Closed Bug 874009 Opened 11 years ago Closed 11 years ago

HTML5 Download Attribute doesn't work for cross origin sites

Categories

(Core :: DOM: Core & HTML, defect)

21 Branch
x86_64
Windows 7
defect
Not set
normal

Tracking

()

RESOLVED INVALID

People

(Reporter: marius.gebhardt, Unassigned)

References

Details

User Agent: Mozilla/5.0 (Windows NT 6.1; WOW64) AppleWebKit/537.22 (KHTML, like Gecko) Chrome/25.0.1364.152 Safari/537.22

Steps to reproduce:

<a href="http://upload.wikimedia.org/wikipedia/commons/8/87/Google_Chrome_icon_%282011%29.png" download="filename.png">Click me!</a>

http://jsbin.com/akawuq/2


Actual results:

The image was opened regulary


Expected results:

It should have being downloaded like in Google Chrome
Component: Untriaged → DOM: Core & HTML
Product: Firefox → Core
This is a necessary security measure.  See the discussion in bug 676619.

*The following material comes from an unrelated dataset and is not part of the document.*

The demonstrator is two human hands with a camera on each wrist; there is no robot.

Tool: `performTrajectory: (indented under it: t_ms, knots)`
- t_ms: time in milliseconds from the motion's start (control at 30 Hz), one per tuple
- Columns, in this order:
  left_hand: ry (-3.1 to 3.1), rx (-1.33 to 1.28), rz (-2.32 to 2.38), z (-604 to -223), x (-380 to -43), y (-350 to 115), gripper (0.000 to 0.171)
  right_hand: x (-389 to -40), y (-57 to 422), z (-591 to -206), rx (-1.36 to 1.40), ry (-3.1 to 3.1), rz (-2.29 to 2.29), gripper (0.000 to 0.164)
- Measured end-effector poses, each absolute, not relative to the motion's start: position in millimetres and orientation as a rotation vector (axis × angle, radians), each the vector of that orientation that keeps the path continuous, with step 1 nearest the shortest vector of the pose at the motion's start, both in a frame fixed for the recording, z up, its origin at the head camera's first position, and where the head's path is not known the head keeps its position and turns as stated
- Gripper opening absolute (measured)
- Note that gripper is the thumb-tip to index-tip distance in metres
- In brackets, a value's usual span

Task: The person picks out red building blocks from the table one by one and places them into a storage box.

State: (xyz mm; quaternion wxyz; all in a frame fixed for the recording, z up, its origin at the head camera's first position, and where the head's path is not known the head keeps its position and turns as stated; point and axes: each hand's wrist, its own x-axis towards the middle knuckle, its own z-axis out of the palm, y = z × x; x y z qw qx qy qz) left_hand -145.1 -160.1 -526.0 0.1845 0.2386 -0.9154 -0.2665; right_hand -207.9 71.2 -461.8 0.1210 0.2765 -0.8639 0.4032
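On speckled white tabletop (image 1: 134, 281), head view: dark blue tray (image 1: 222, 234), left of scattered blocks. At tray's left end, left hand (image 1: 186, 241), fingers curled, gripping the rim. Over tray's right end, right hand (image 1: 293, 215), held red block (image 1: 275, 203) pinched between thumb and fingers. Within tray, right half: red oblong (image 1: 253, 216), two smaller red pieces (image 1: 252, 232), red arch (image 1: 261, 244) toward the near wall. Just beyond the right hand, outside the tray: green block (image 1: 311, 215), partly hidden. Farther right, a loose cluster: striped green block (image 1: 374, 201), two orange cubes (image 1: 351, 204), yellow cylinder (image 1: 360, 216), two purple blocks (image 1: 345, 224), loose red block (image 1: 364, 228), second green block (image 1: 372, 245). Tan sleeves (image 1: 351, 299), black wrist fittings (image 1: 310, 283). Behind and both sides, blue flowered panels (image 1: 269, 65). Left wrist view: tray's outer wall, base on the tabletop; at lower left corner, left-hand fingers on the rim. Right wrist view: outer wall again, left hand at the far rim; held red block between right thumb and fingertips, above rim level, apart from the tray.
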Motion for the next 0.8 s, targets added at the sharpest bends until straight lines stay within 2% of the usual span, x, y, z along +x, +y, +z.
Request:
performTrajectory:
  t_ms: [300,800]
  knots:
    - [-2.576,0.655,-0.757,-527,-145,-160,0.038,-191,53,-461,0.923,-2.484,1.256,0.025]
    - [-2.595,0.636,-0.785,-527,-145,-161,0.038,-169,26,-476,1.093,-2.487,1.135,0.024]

Note that the behavior is just fine per spec, for what that's worth....
Blocks: 676619
Status: UNCONFIRMED → RESOLVED
Closed: 11 years ago
Resolution: --- → INVALID
In my opinion it doesn't make any sense to link it with the CORS Policy, because I don't see which security flaws the hackers could exploit with the HTML5 download attribute. Also, cross origin downloads are working perfectly in Google Chrome.
> because I don't see which security flaws the hackers could exploit with the HTML5
> download attribute. 

Please do read the discussion in bug 676619.

> Also, cross origin downloads are working perfectly in Google Chrome.

Yes, and we think they're adding security bugs by doing that.
I know this bug is labeled invalid and I know the devs don't want to address the issue further...but if anyone reads this I'd really like to know if there is some way *advanced* FF users can enable cross-origin downloads.

I mean, c'mon, the case against allowing cross-origin downloads is built on the premise that users could unknowingly download a file from a site containing their own personal information (e.g., gmail.com) and save it using a misleading name (e.g. "30off.coupon.txt") AND THEN proceed to another malicious page where they directly go and upload that same file they just downloaded. I mean c'mon. Seriously?? Anyone who's gonna fall for that deserves to lose their personal information.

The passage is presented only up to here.